Every organisation will benefit from the information provided if positive action is taken in line with these recommendations. That’s the hard bit – you have to decide to do something and get a project underway to better manage your telecoms-related expenses and adopt a better practice approach to take advantage of the fantastic developments of today’s technology. The result will undoubtedly be seen on your bottom line – from improved customer service to lower overheads and a more efficient workforce.
Assertion 1 – Your phone bill is not accurate, your providers are likely to be overcharging you against what you originally agreed with them.
Assertion 2 – You are paying for circuits and capacity that is not being used and does not require the continued unnecessary payments.
Assertion 3 – You do not have the best deal in place for basic products such as line rentals and call charges, as well as more complex wide area data services.
So how do you ensure you take immediate steps to properly review these three areas? Do not engage BT, your present provider, a “percentage of savings consultancy” or a “paid by the day” independent consultancy. All of the above will either have their own agenda or are not up to date with the latest products and tariffs across the market. Instead, work with an organisation that understands “everything telecoms”, knows about the latest products and works with multi-telecom providers and carriers.
Such an organisation is a Value Added Reseller (VAR), which will have its own billing services, can deal with your audit, provide a clear report and make recommendations across the breadth of your telecoms services. There are at least a dozen such firms practising in the UK.
Assertion 4 – You have not investigated the impact of offering your workforce increased working flexibility, through home working, hot-desking and introducing mobile working practices.
Assertion 5 – You have not introduced appropriate service levels throughout your organisation to ensure all callers are given an appropriate speed of response to enhance your reputation with them.
Assertion 6 – Much of your telecoms technology is over three years old, has a mysterious (and probably expensive) support agreement and is treated like a necessary evil, rather than an immensely powerful tool.
Assertion 7 – Your internal IT people have not recently provided a board-level strategy proposal to justify cost and address all of the above voice communications-related topics.

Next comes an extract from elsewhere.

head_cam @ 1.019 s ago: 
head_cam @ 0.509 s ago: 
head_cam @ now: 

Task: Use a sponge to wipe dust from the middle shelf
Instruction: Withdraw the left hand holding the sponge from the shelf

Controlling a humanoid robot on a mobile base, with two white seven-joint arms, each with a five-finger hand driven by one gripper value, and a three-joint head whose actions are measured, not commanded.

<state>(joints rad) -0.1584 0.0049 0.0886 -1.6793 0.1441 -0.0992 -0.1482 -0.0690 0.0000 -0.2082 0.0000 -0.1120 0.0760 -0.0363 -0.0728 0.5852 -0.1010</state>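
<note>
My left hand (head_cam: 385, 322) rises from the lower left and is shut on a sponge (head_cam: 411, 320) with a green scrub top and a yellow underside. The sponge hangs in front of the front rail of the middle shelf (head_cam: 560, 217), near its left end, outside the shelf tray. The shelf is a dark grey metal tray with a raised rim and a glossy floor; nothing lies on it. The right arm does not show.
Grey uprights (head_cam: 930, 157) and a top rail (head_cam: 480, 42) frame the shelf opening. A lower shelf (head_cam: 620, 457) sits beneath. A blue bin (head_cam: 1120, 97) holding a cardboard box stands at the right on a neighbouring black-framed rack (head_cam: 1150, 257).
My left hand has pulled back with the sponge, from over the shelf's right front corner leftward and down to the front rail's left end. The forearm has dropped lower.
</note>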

Assertion 8 - You do not have a strategy regarding all of the detailed components, including messaging, fax server, call recording, music and information on hold, diverts to your users’ mobiles, use of headsets by “ordinary staff” and so on.
Assertion 9 – You do not have a staff policy regarding telephone use, such as how to answer external DDI calls, how to handle calls for colleagues, setting a daily voicemail greeting, always leaving a detailed voice message when being answered by a voicemail, setting workable and appropriate call diverts and so on.

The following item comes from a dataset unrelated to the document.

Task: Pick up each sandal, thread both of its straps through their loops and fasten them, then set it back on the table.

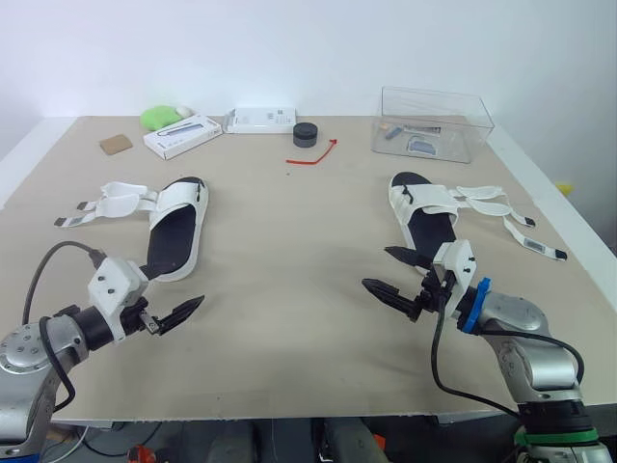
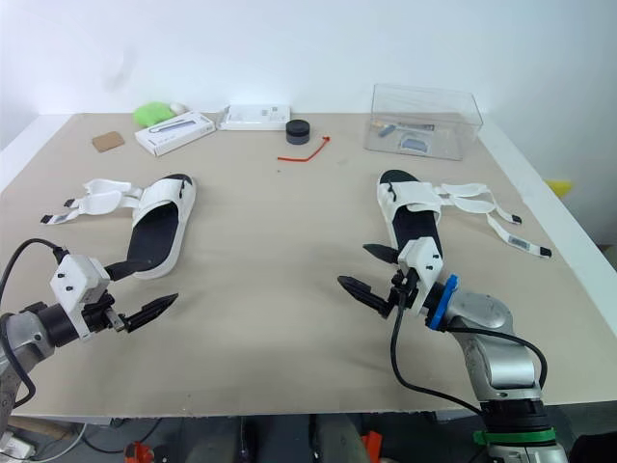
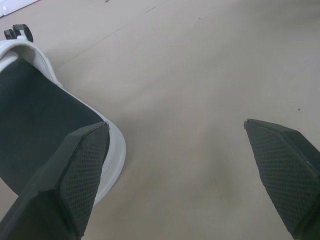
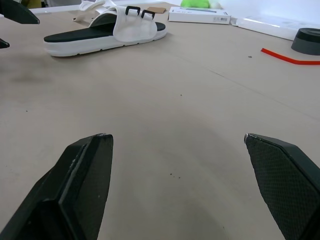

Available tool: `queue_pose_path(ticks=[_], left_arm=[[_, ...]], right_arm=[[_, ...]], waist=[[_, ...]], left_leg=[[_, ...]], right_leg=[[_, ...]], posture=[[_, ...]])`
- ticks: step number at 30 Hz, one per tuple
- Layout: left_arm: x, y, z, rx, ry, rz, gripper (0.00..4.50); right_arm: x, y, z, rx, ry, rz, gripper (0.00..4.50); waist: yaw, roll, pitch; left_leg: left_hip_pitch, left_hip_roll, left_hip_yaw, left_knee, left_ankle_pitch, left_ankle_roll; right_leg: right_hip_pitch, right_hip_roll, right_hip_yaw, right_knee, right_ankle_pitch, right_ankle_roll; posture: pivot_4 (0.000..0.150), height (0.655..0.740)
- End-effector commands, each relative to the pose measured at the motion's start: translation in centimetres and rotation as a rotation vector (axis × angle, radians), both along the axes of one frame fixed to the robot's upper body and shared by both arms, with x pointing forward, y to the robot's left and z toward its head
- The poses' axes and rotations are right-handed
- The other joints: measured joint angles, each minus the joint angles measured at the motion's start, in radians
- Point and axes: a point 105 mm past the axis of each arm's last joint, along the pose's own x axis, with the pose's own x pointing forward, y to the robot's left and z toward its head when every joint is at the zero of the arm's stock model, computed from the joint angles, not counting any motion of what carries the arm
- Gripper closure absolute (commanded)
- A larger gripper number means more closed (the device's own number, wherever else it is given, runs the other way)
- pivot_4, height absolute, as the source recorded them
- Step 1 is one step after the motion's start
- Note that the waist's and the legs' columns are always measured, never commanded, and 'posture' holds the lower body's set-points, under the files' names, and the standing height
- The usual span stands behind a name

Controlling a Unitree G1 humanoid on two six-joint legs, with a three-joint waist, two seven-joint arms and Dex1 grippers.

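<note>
The left gripper point(image 2: 136, 290) hung wide open and empty just beside the left sandal point(image 1: 178, 231), its upper finger hiding part of the heel. The right gripper point(image 1: 395, 275), equally wide, covered the right sandal's point(image 1: 424, 217) heel on the counter point(image 1: 289, 251).

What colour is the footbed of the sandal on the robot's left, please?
The footbed is black, clearest in the left eye view.

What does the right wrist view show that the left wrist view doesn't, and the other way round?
Right wrist view: the left-hand sandal whole, side-on, with two black loops, plus a red strip, a dark round puck and a white box. Left wrist view: that sandal's near end close up, beside the open left gripper. Shared: the tan table; the right gripper is open too.
</note>
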Motion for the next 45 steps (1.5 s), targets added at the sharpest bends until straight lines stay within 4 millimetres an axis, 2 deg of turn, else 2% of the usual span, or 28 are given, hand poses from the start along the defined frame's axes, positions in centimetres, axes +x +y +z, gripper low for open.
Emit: queue_pose_path(ticks=[1, 11, 16, 18, 22, 25, 29, 33, 45], left_arm=[[-0.1, -0.1, 1.3, 0.014, -0.050, -0.026, 0.03], [0.4, -2.2, 0.7, -0.036, -0.031, -0.115, 0.03], [0.4, -3.4, 0.5, -0.038, -0.026, -0.170, 0.03], [0.2, -4.9, 0.6, -0.047, -0.029, -0.226, 0.03], [-1.8, -9.7, 0.8, -0.062, 0.005, -0.473, 0.03], [-2.4, -11.7, 0.6, -0.046, 0.019, -0.578, 0.03], [-2.2, -13.4, 1.2, -0.082, 0.006, -0.636, 0.03], [-2.0, -14.1, 1.4, -0.107, -0.003, -0.638, 0.03], [-2.5, -14.3, 1.0, -0.134, -0.001, -0.589, 0.03]], right_arm=[[-0.7, 0.2, 0.7, -0.015, -0.034, 0.057, 0.00], [-0.6, -0.4, -0.2, -0.029, -0.013, 0.010, 0.00], [0.1, -1.1, 0.4, 0.025, 0.006, -0.063, 0.00], [1.1, -2.1, 1.1, 0.080, 0.016, -0.166, 0.00], [3.7, -4.7, 3.2, 0.181, 0.032, -0.423, 0.00], [4.9, -6.0, 3.4, 0.163, 0.052, -0.532, 0.00], [5.6, -6.9, 3.0, 0.109, 0.071, -0.577, 0.00], [7.3, -7.1, 2.3, 0.062, 0.093, -0.615, 0.00], [11.8, -6.1, 2.7, 0.111, 0.075, -0.668, 0.00]], waist=[[0.000, 0.000, 0.000], [0.000, 0.000, 0.000], [0.000, 0.000, 0.000], [0.001, 0.000, 0.000], [0.000, 0.000, 0.000], [0.000, 0.000, 0.000], [0.000, 0.000, 0.000], [-0.008, 0.000, 0.000], [-0.010, 0.000, 0.000]], left_leg=[[0.000, 0.000, 0.000, 0.000, 0.000, 0.000], [0.000, 0.000, 0.003, 0.000, 0.000, 0.000], [0.001, 0.000, 0.004, 0.000, 0.000, 0.000], [0.001, 0.000, 0.004, 0.000, 0.000, 0.000], [0.000, 0.000, 0.007, 0.001, 0.000, 0.000], [0.000, -0.002, 0.007, 0.001, 0.000, 0.000], [0.000, -0.002, 0.007, 0.001, -0.001, 0.000], [-0.001, -0.002, 0.008, 0.000, -0.001, 0.001], [0.001, -0.001, 0.009, 0.001, -0.001, 0.001]], right_leg=[[0.000, 0.000, 0.000, 0.000, 0.000, 0.000], [-0.001, 0.000, 0.002, 0.000, 0.000, 0.001], [-0.001, 0.000, 0.002, 0.000, 0.001, 0.001], [0.000, 0.000, 0.002, 0.000, 0.001, 0.002], [-0.001, 0.000, 0.004, 0.000, 0.002, 0.003], [-0.001, -0.001, 0.005, 0.000, 0.003, 0.005], [-0.001, 0.000, 0.006, 0.000, 0.002, 0.003], [-0.001, 0.001, 0.008, 0.000, 0.003, 0.004], [-0.001, 0.001, 0.011, -0.001, 0.004, 0.004]], posture=[[0.150, 0.7400], [0.150, 0.7400], [0.150, 0.7400], [0.150, 0.7400], [0.150, 0.7400], [0.150, 0.7400], [0.150, 0.7400], [0.150, 0.7400], [0.150, 0.7400]])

Assertion 10 – Most of your staff cannot make their outgoing calls from their computer screen, either directly from their contact database or the phone systems database; do they still tap regularly dialled numbers onto the phone?

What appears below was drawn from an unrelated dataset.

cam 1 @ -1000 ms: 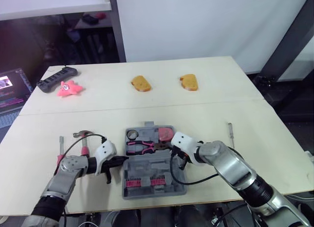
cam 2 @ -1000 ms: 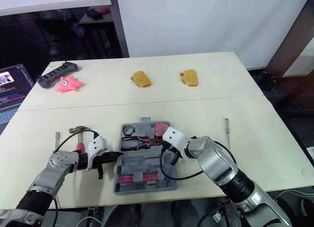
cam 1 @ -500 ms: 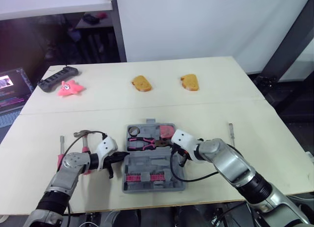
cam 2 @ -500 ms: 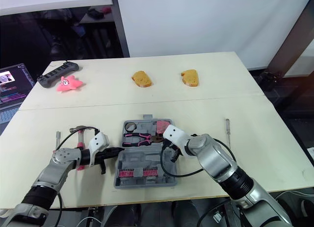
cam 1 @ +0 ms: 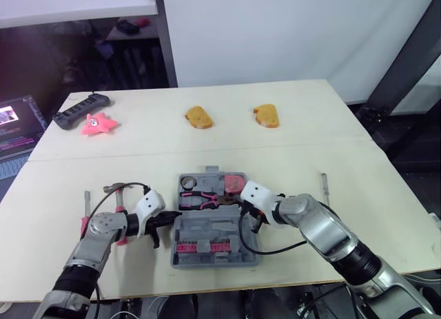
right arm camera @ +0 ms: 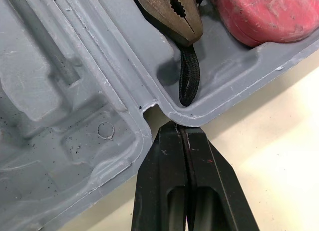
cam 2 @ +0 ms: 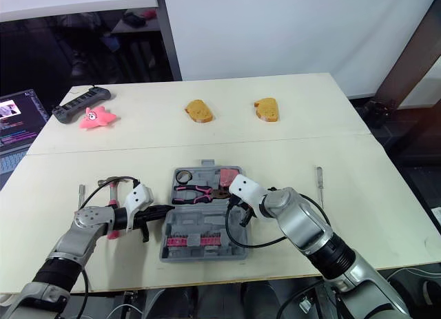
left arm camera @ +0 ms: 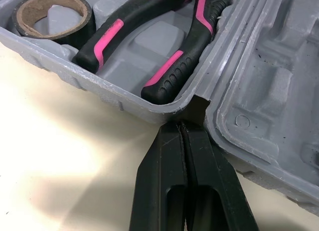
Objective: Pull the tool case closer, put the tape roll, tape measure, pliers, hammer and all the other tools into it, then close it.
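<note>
Tool case (cam 1: 207,231) near half shorter than before, grey, open, L gripper (left arm camera: 183,125) & R gripper (right arm camera: 183,127) pressed together

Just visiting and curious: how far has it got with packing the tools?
Tape roll, pliers and tape measure already lie in the open case. The left gripper and right gripper, both shut, sit at its hinge ends. Hammer and two screwdrivers remain on the table; lid still open.

A pink star toy (cam 1: 98,124) lies beside a power strip (cam 1: 80,111); two pieces (cam 1: 198,117), perhaps toast, lie apart.
</note>
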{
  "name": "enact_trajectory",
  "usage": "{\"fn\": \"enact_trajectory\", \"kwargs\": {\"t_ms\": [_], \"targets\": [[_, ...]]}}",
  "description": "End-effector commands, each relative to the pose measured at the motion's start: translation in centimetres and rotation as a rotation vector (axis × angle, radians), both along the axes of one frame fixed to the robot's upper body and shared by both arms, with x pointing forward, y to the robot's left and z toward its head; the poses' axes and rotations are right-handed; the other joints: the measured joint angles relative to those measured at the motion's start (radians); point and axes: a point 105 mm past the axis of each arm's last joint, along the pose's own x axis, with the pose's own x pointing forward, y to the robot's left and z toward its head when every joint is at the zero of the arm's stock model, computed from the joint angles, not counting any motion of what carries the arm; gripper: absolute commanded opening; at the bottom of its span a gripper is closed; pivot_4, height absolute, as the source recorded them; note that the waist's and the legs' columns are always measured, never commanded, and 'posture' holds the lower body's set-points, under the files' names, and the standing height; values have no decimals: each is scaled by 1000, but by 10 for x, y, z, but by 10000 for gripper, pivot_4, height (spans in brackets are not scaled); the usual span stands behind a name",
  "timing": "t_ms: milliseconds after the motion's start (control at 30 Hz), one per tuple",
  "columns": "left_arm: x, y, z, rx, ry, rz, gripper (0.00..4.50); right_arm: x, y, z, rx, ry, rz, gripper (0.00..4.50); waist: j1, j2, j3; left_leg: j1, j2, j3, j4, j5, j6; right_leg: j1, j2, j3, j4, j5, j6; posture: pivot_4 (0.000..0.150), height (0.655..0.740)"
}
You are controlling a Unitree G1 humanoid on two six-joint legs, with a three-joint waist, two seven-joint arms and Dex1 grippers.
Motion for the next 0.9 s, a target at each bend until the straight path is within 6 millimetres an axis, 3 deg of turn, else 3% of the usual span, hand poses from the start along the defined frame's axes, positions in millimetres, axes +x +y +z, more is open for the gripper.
{"fn": "enact_trajectory", "kwargs": {"t_ms": [33, 167, 300, 400, 467, 533, 600, 667, 767, 900], "targets": [[-1, 5, -1, 14, -11, 20, 466, 5, 2, 7, 20, -41, 15, 0, -1, 0, 0, 0, 0, 0, 0, 0, 0, 0, 0, 0, 0, 0, 0, 1500, 7400], [-2, 17, 2, 33, -27, 49, 466, 9, -8, 11, 17, -74, -2, 0, -2, 0, 0, 0, 0, 0, 0, 0, 0, 0, 0, 0, 0, 0, 0, 1500, 7400], [0, 41, 17, 47, -66, 99, 12769, 9, -25, 31, 81, -131, -51, 17412, -2, -1, 1, -1, 0, 0, 0, 0, 0, -1, 0, 0, 0, 0, 0, 1500, 7400], [-4, 58, 33, 42, -95, 107, 28345, 0, -42, 48, 126, -176, -66, 32831, -1, 0, 3, -2, 1, 0, -1, 0, 0, -2, 0, 0, 0, 0, 0, 1500, 7400], [-10, 79, 54, 31, -119, 114, 38767, -16, -56, 66, 188, -201, -67, 43292, 1, -1, 4, -5, 1, 0, -1, 0, 0, -5, 0, 0, 0, 0, 0, 1500, 7400], [-19, 103, 74, 28, -136, 126, 44642, -30, -75, 82, 241, -235, -95, 45000, 2, -1, 4, -10, 1, -1, 0, 0, 0, -8, 0, -1, 0, 0, 0, 1500, 7400], [-28, 135, 89, 51, -138, 182, 44642, -52, -91, 98, 332, -251, -98, 45000, 6, -2, 5, -13, 1, -1, 1, 0, 0, -10, 0, -2, -1, 0, 0, 1500, 7400], [-42, 175, 92, 119, -115, 280, 44642, -79, -114, 103, 345, -231, -100, 45000, 6, -2, 5, -14, 1, -2, 0, 0, 0, -11, 0, -3, -1, 0, 0, 1500, 7400], [-54, 205, 93, 155, -104, 374, 44642, -98, -131, 107, 360, -215, -128, 45000, 1, -1, 6, -12, 1, 1, 0, 0, 1, -10, 0, -2, -2, -1, 0, 1500, 7400], [-80, 254, 89, 208, -95, 581, 44642, -131, -170, 100, 357, -170, -241, 45000, 1, -5, 7, -9, 2, 3, 0, 0, 1, -8, 0, 0, -1, -2, -3, 1500, 7400]]}}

Assertion 11 – You spend a fortune on directory enquiry calls to 118 118 (59p) and others when you could pay much less to 118 707 (29p) – it’s the same as the old 192 service by BT. And do you spend hundreds per month for call conferencing services instead of “pay as you use on 0870”?
Assertion 12 – Your call logger (if you have one) sits in the corner of your comms room, a little unloved and very much underused to provide analysis and useful reports. You certainly don’t manage web activity either. Your mobile bill gets paid if it was the “same as last month” and you have a potential VAT problem regarding personal calls from mobiles.
OK, so my assertions are somewhat provocative, but do have another look and count up how many apply in whole or in part. Even if you think a topic doesn’t apply to you, it is worth getting an external opinion and advice from experts who understand telecoms and voice technology. So how should you approach the enormity of the task, whether you have 80 users on one site or 8,000 worldwide?
Action 1 – Get agreement at board level to undertake a cost review to establish any overspend, discover where immediate savings can be made and to potentially move to lower cost and better quality providers.
Action 2 – Get agreement at board level to undertake a telecoms technology review that encompasses improving the user and caller experience and also looks at more flexible working options for your workforce.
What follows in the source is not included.